Satellite-based land surface temperature and soil moisture observations accurately predict soil respiration in temperate deciduous and coniferous forests

Soil respiration, defined as the total flux of carbon dioxide (CO2) from the soil to the atmosphere, is a key ecosystem process that affects the regional and global carbon (C) cycles and is highly sensitive to temperature and soil moisture. It is challenging to quantify soil respiration at the ecosystem level from commonly used in-situ soil chamber measurements because of large spatial variability. Methods that provide temporally and spatially continuous estimates of soil respiration at various scales are vital to understand the impact of climate change on soil C stock. In this study, we evaluate three commonly used empirical models and a Random Forest machine learning algorithm applied to satellite derived estimates of land surface temperature (LST) and soil moisture to estimate soil respiration in temperate deciduous and coniferous forests in Canada. The models were calibrated using in-situ soil temperature and moisture and validated against in-situ measurements of soil CO2 fluxes (gCm−2day−1) from automatic soil chambers.

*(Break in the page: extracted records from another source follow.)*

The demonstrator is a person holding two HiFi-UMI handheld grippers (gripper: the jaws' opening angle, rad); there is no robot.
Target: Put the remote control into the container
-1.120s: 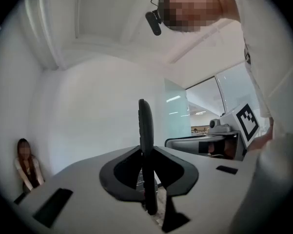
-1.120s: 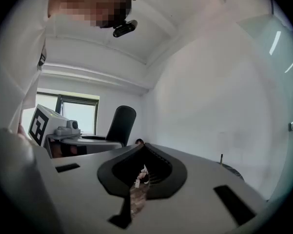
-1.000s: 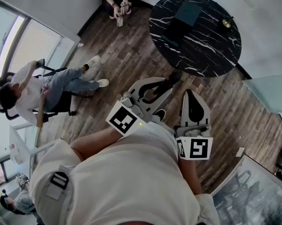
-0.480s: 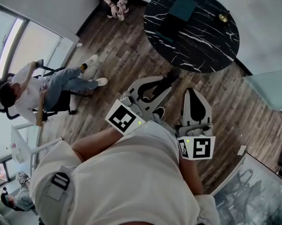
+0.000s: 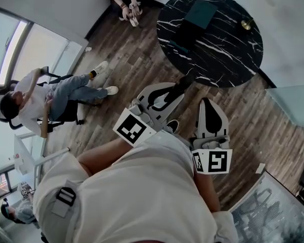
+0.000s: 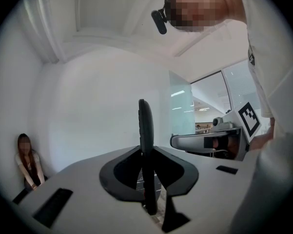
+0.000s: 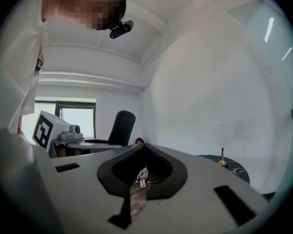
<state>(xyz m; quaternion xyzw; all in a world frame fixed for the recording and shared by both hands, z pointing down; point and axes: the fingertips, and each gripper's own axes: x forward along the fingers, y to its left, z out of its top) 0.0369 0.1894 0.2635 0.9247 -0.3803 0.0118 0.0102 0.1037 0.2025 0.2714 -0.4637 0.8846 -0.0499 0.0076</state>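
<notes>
A black remote control (image 5: 183, 86) sticks out from my left gripper (image 5: 171, 97), which is shut on it and held in front of the body, pointing toward the round black marble table (image 5: 227, 54). In the left gripper view the remote (image 6: 145, 126) stands on edge, clamped between the jaws of the left gripper (image 6: 147, 152). A dark teal container (image 5: 201, 14) lies on the far side of the table. My right gripper (image 5: 206, 103) hangs beside the left one, shut with nothing in it. In its own view the right gripper (image 7: 142, 146) has its jaws together, and the remote (image 7: 122, 126) shows at the left.
A small brass object (image 5: 246, 25) stands near the table's right rim. A person sits on a chair (image 5: 55, 99) at the left, and another person's hands (image 5: 129, 8) show at the top. Glass panels (image 5: 288, 103) stand at the right. The floor is wood planks (image 5: 131, 54).
The head view has shifted slightly, so the table sits a little differently in the frame. Both grippers stay in front of the body, with the remote still held in the left one.
</notes>
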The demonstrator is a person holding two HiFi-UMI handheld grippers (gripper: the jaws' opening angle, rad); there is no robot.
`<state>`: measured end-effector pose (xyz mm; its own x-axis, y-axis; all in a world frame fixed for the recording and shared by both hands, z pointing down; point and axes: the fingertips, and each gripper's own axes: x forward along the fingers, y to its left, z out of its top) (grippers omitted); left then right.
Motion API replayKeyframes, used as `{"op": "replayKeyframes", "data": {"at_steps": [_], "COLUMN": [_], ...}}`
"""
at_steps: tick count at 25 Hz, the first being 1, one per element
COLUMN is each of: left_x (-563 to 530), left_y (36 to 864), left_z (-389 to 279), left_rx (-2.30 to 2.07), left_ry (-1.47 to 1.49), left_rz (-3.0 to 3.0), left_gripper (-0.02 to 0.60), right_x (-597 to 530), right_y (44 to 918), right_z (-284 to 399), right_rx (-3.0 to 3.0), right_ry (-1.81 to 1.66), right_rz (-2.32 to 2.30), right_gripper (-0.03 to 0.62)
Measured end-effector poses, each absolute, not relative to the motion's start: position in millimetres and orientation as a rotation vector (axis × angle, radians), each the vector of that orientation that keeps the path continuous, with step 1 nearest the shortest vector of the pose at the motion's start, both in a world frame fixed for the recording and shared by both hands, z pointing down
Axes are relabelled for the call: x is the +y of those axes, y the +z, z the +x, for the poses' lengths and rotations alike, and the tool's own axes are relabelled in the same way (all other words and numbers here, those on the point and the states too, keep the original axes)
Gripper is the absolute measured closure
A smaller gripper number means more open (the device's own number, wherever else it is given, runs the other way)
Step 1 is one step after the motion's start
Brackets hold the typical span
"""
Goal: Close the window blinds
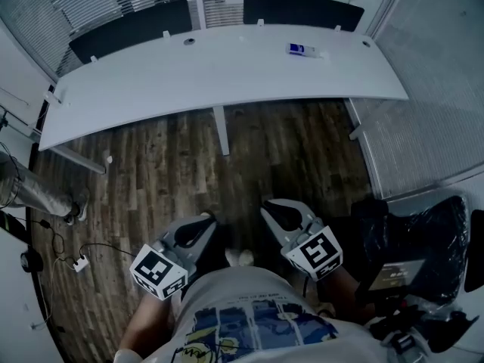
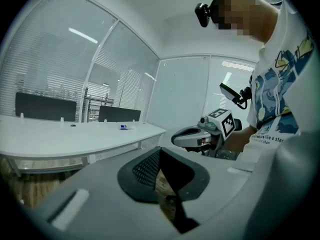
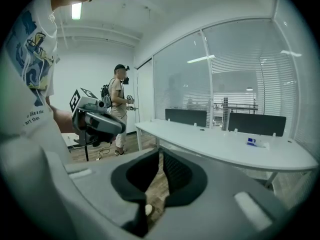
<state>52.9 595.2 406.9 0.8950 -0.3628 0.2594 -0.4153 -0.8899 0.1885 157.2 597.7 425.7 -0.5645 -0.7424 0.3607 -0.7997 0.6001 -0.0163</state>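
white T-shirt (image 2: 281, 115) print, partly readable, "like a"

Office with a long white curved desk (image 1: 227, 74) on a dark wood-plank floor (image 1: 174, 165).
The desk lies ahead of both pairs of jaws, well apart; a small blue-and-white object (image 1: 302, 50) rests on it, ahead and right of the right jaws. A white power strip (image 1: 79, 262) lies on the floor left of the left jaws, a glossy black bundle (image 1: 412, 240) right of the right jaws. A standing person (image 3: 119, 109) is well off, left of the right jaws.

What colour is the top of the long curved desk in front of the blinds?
The desk top is white; the head view shows it best.
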Motion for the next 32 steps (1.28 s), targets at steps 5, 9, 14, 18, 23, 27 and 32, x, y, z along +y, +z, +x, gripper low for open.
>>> {"op": "replayKeyframes", "data": {"at_steps": [5,9,14,18,23,27,32], "left_x": [550.8,500.6,442.0,401.1,361.7,334.8,282.0], "left_y": [408.1,398.2,390.6,391.1,396.3,393.7,389.7], "left_z": [58.4,54.4,39.5,19.0,1.7,6.6,35.1], "left_rx": [-0.554,-0.543,-0.539,-0.556,-0.563,-0.572,-0.610], "left_ry": [0.303,0.283,0.266,0.284,0.295,0.283,0.279], "left_rz": [2.849,2.868,2.899,2.906,2.886,2.879,2.892], "left_gripper": [0.575,0.575,0.575,0.577,0.577,0.576,0.577], "right_x": [556.2,508.9,444.0,394.0,351.7,322.6,264.6], "right_y": [426.2,417.7,403.4,404.7,408.2,406.7,411.6], "right_z": [162.7,159.5,141.8,121.7,103.1,109.2,138.1], "right_rx": [-2.485,-2.472,-2.491,-2.509,-2.517,-2.513,-2.519], "right_ry": [0.221,0.206,0.179,0.181,0.212,0.203,0.202], "right_rz": [1.283,1.316,1.348,1.339,1.322,1.317,1.288], "right_gripper": [0.576,0.576,0.576,0.576,0.576,0.576,0.576]}}
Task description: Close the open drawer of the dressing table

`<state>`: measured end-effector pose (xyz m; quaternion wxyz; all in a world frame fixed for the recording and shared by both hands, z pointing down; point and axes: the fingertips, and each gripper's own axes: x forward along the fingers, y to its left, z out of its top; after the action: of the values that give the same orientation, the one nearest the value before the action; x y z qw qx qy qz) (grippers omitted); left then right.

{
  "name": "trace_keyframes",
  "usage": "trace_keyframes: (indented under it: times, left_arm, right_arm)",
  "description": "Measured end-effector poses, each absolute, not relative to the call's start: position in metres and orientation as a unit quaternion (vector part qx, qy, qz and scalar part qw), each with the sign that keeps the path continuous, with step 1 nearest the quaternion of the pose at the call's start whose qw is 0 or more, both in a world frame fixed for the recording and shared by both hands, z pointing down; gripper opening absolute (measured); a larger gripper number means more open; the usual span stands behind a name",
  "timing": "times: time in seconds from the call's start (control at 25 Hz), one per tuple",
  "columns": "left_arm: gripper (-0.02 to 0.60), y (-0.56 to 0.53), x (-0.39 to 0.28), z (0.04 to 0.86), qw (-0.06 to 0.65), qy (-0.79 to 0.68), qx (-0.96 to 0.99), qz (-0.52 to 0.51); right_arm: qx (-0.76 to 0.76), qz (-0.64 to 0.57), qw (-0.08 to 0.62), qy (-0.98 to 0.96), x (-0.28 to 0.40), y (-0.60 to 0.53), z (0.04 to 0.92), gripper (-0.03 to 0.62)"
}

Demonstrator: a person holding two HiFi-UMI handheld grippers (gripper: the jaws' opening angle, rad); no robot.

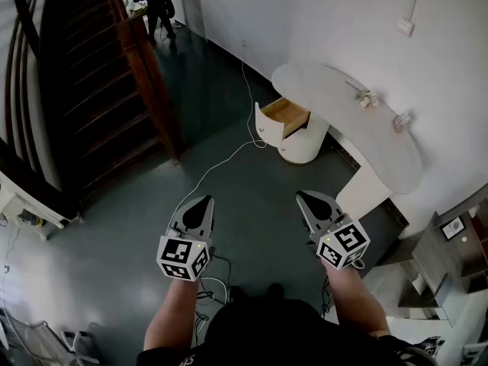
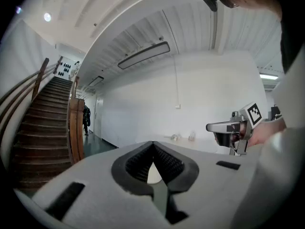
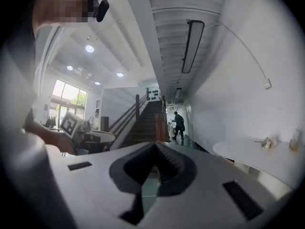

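Open drawer at the table's round base, well ahead across the floor. Clenched and empty, left gripper and right gripper — far short of it. Likely light, rigid, free-sliding; best pushed flat on its white front.

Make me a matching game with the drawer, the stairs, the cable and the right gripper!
Things:
1. drawer
2. stairs
3. cable
4. right gripper

Descriptions:
A. shut, holding nothing
B. lying on the floor
C. pulled open
D. dark brown wood

Pairs: 1-C, 2-D, 3-B, 4-A
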<state>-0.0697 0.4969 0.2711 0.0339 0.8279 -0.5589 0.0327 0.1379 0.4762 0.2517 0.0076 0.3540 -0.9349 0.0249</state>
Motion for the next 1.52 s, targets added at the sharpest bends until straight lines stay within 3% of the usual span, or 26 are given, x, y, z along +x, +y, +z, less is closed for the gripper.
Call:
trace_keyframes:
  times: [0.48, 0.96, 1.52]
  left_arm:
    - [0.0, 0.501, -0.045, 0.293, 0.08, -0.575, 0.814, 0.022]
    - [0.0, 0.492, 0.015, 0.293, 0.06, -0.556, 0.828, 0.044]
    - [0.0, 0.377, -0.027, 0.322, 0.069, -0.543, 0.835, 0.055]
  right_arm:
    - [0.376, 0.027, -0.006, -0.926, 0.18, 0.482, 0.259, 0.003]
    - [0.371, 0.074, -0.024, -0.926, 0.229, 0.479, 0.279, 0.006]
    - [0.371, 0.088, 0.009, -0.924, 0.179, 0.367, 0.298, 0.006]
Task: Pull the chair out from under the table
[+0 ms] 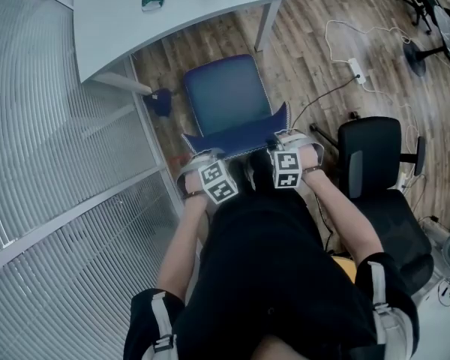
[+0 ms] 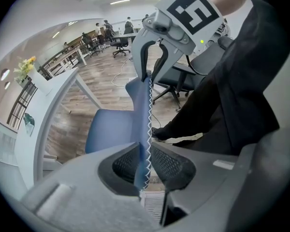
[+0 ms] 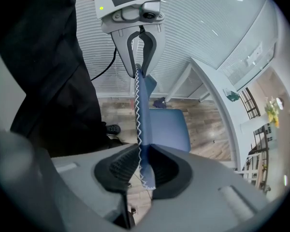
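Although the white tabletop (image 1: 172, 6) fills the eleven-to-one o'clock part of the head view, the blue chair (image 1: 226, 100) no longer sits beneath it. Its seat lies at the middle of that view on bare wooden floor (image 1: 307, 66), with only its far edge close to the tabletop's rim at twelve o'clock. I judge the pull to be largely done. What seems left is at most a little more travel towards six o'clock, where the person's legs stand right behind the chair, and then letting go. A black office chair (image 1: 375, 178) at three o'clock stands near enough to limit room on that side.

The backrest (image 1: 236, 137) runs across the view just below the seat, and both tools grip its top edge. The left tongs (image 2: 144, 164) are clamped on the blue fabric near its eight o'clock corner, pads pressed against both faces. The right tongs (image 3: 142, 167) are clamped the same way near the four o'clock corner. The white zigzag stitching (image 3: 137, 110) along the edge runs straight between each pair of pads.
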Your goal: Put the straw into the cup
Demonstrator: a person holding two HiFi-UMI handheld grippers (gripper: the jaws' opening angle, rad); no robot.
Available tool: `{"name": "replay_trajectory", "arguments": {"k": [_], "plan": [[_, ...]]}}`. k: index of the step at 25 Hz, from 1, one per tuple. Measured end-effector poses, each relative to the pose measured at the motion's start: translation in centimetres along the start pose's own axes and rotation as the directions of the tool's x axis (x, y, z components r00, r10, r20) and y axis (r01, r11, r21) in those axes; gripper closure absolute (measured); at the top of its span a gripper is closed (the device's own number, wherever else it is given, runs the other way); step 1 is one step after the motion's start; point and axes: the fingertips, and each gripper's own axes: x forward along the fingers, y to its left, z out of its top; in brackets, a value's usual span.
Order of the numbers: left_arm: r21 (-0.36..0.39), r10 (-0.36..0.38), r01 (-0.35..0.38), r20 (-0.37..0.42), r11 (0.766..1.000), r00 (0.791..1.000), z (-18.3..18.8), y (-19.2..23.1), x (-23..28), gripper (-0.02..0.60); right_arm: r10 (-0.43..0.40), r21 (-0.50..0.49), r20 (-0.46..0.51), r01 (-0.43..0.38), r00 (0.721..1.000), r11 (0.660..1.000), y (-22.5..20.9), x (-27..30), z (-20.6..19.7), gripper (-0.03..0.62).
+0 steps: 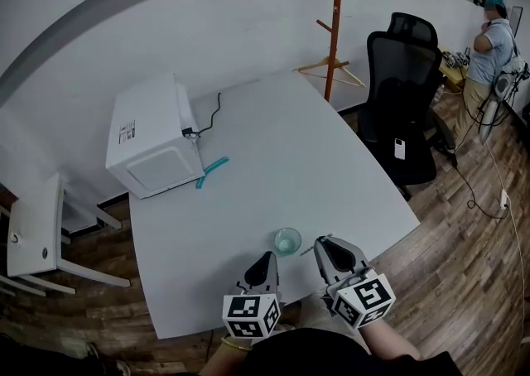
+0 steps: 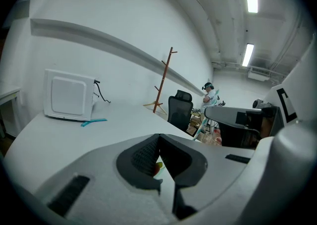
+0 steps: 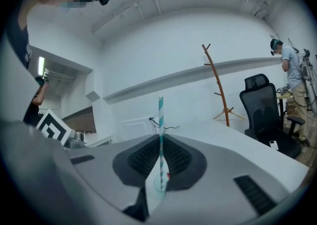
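A small clear cup (image 1: pixel 287 241) stands on the white table (image 1: pixel 273 159) near its front edge. In the head view my right gripper (image 1: pixel 320 243) is just right of the cup, shut on a thin straw (image 1: pixel 306 249) that reaches toward it. The right gripper view shows the teal-and-white striped straw (image 3: pixel 160 135) standing upright, pinched between the pads. My left gripper (image 1: pixel 265 257) hovers just below and left of the cup, its fingers together with nothing held. From the left gripper view, the right gripper (image 2: pixel 233 116) with its straw (image 2: pixel 200 129) shows at the right.
A white microwave (image 1: pixel 153 138) with a black cord sits at the table's far left, a teal tool (image 1: pixel 212 171) beside it. A black office chair (image 1: pixel 406 109), an orange coat stand (image 1: pixel 335 26) and a standing person (image 1: pixel 493 43) are at the far right. A white chair (image 1: pixel 33 225) stands at the left.
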Motion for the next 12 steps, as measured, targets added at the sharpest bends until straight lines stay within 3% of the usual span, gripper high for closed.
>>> {"name": "replay_trajectory", "arguments": {"k": [12], "plan": [[-0.07,0.147,-0.147,-0.003,0.987,0.989,-0.4,3.8,0.8,0.571,0.098,0.006,-0.072,-0.098,0.993,0.995,-0.9,5.1,-1.9,0.556]]}}
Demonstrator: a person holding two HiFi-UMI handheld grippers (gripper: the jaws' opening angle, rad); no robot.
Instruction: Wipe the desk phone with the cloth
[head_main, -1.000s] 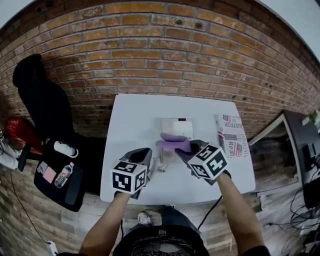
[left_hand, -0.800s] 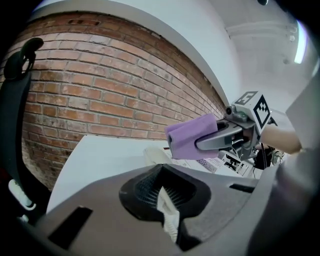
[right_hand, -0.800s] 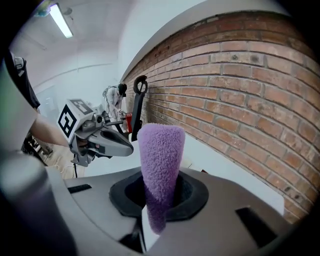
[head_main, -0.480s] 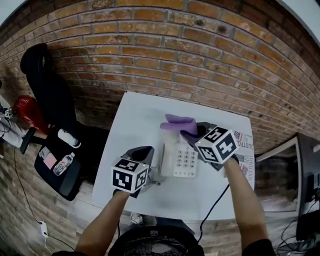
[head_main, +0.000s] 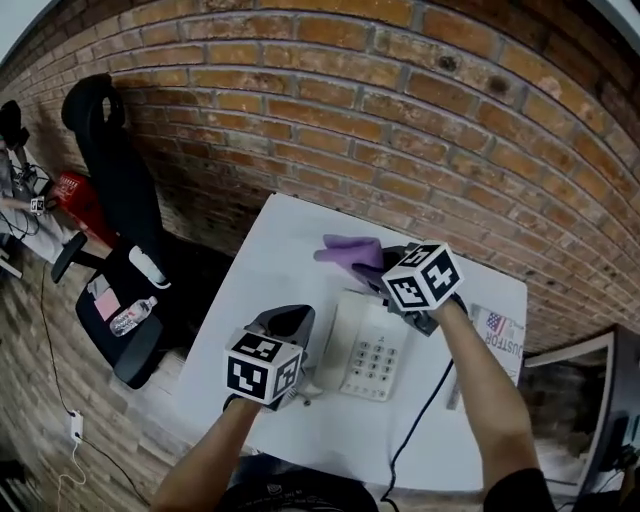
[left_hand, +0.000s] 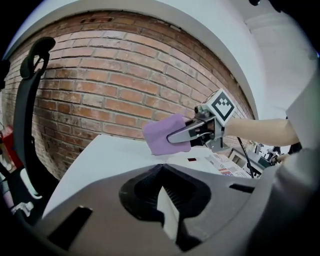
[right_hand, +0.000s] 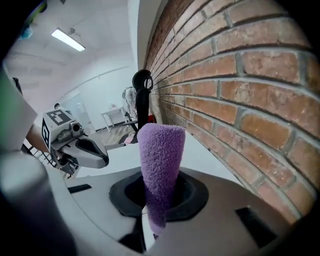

We separately evaluate the performance of nighttime and daytime satellite-based LST and soil moisture observations in modeling soil respiration. The soil respiration models were also evaluated at daily and monthly time scales against in-situ measurements. Results indicate that models based on satellite LST, and soil moisture can explain more than 70% of the variability in observed soil respiration. Nighttime LST at a monthly time scale resulted in consistently higher accuracy than daytime LST in estimating soil respiration. Satellite observations resulted in comparable accuracy in estimating soil respiration as in-situ measurements. Satellite LST and soil moisture observations are indispensable data sources to estimate soil respiration at ecosystem level and its upscaling to regional and global scales.